[Updated 2/21/12 with reactions from Foxconn and Apple]
I’m taking a detour from my typical commentary on green buildings and building energy efficiency to weigh in on the controversy concerning labor conditions at Chinese factories contracted to assemble Apple’s iPhones and iPads.
First, let me admit that I’m an enthusiastic iPhone user and have been known to text my husband from one part of the house to another. My newest alarm clock includes an iPhone docking station. I rely on my iPhone for everything from connectivity during business trips to making grocery lists. And I certainly hope that there’s an iPad in my future, as well as many subsequent generations of iPhones.
But first I’m looking for Apple to improve enforcement of its own supplier labor policies. The factories that assemble iPhones and iPads on Apple’s behalf have produced a witches’ brew of unsafe and brutal working conditions. During a seven-month period in 2011, two explosions at iPad factories killed four people and injured 77, according to a recent report in the New York Times. The May 2011 explosion in the Chengdu Apple plant operated by Foxconn Technology Group, said to be caused by an unsafe buildup of aluminum dust, killed two workers and injured over a dozen.
That’s not all. A May 2011 study issued by a Chinese watchdog group, Students and Scholars against Corporate Misbehavior (SACOM), reports 7 suicides as of May 2010 at Foxconn plants assembling Apple products, and additional cases of attempted suicide. Potential causes identified by SACOM in interviews with workers include excessive overtime (80-100 hours per month, versus a government mandated maximum of 36 hours); unsafe working conditions (workers have been required to handle chemicals with neither training nor adequate protective clothing); inadequate time for rest and social activity in Foxconn-operated worker dormitories; the use of public humiliation and punishment to discipline workers; and the denial of sick leave.

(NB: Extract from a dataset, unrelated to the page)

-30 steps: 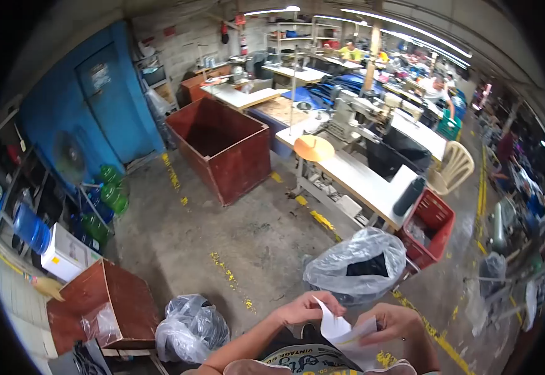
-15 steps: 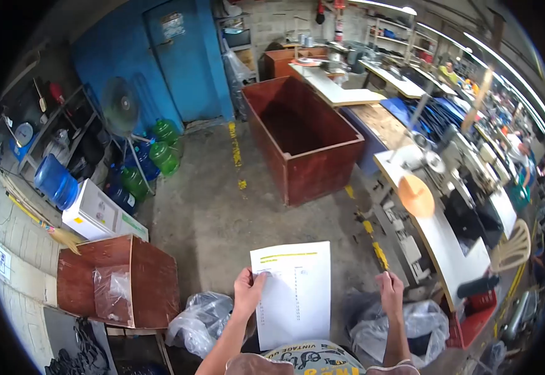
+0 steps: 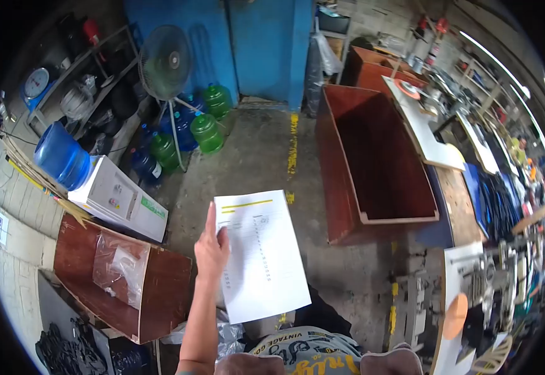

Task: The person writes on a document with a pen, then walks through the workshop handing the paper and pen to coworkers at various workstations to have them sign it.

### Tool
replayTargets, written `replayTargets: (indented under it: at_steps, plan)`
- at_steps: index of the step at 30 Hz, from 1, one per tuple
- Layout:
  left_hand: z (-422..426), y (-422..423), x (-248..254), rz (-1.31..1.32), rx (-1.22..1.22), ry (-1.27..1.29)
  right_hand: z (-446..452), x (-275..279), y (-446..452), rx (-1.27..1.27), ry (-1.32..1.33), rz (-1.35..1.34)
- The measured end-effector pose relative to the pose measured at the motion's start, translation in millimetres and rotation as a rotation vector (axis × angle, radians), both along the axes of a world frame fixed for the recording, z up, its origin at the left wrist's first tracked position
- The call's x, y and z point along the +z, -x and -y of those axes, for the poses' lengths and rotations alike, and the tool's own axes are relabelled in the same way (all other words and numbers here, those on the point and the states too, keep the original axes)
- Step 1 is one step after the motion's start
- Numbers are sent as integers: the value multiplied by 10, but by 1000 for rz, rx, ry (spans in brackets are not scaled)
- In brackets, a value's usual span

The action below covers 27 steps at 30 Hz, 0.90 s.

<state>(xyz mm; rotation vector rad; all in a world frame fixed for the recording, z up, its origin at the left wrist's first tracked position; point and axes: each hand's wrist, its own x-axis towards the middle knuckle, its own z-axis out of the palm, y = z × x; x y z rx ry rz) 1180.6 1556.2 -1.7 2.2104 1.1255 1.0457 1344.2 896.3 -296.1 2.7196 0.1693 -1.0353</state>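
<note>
My left hand (image 3: 212,250) grips a white sheet of paper (image 3: 263,262) by its left edge, thumb on top and fingers behind. Yellow highlighted lines and columns of small numbers run down the page, too small to read. The sheet tilts slightly and hangs in front of my body, above the concrete floor. My right hand is out of view. Beneath the sheet, the printed shirt (image 3: 304,350) I wear shows at the bottom edge.
A large open red-brown wooden bin (image 3: 379,219) stands ahead on the right. To the left are a smaller wooden box (image 3: 166,284) with plastic inside, a water dispenser (image 3: 122,194), a standing fan (image 3: 165,62) and several jugs (image 3: 207,132). Sewing tables line the right side.
My view has turned left and moved forward, so the big bin now sits further right. The paper has swung leftward and up with my left hand. My right hand has left the view.
</note>
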Motion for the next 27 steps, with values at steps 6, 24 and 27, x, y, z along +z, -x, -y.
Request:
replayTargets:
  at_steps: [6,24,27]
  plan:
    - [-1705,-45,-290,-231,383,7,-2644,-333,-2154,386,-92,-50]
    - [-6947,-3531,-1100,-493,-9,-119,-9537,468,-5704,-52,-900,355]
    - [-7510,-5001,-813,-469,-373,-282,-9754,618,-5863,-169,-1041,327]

In its defense, Apple cites a number of exonerating factors. The company has a supplier code of conduct intended to ensure safe and environmentally responsible working conditions. Apple regularly audits suppliers with respect to their adherence to code requirements. Auret van Heerden, president of the Fair Labor Association, newly engaged to investigate conditions at Apple’s eight top Chinese facilities, reports that conditions at the Foxconn plants are substantially better than the conditions at garment factories or other facilities in China.
From the evidence, I’d agree that Apple is doing more than many to work toward better labor conditions across its global supply chain. But I’d also say that Apple’s efforts have fallen far short of what is needed and what is possible. The New York Times reported in January that over half of the suppliers audited by Apple “have violated at least one aspect of the [supplier] code of conduct every year since 2007,…and in some instances have violated the law.” Would Apple tolerate a similar product defect rate? Of course not.